Their very geographical nature makes islands particularly prone to overcrowding – simply put, there’s not enough room for endless streams of tourists. Here are some of the most worrying examples of islands, many of which were once untouched, falling victim to their own popularity.

Phi Phi Islands, Thailand

Twenty years ago this little archipelago in the Andaman Sea really was paradise – and practically unknown – making it the perfect filming location for the big screen adaptation of The Beach, Alex Garland’s novel about the search for untouched backpacker heaven. Now as many as 5,000 people arrive each day on boat trips from the bustling mainland resorts of Krabi and Phuket, turning Maya Bay, the sheltered cove where much of the movie takes place, into a selfie-taking free-for-all. The situation has become so bad that Thai authorities recently announced plans to completely close maya Bay for four months this time (June 1 until September 30) to give the surrounding coral reef a chance to recover.

The tactic has been used on other Thai beaches but this will be the first time that Maya Bay is closed to travellers. “Parts of the Similans and Surin islands have been closed in the past to let the corals recover, but this is a first for Maya Bay,” explained Lee Cobaj, Telegraph Travel’s Thailand expert. “The closure will be in the middle of low season, when rain is pretty persistent, so I can’t imagine too many tourists will be turned away. But the beach is stupidly busy in high season so it’s good to see Thailand putting nature ahead of profits for once.”

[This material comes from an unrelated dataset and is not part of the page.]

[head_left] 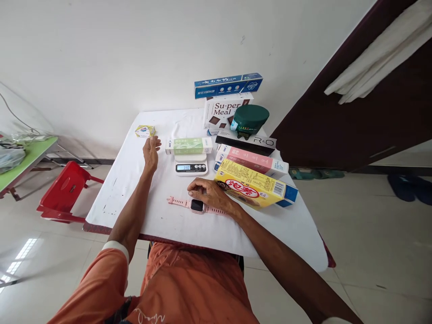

Back when Leo was finding fame in Danny Boyle’s film, Thailand was still considered fairly “off the beaten track”. These days that couldn’t be farther from the truth. Last year 35.4m people visited the country, up from 5.3m in 1990. That’s a lot of unspoiled islands turning into tourists traps (like Ko Phangan, where an airport is currently under construction).

And further growth is expected. In 2018, Thailand is predicting 37.6m tourists will visit.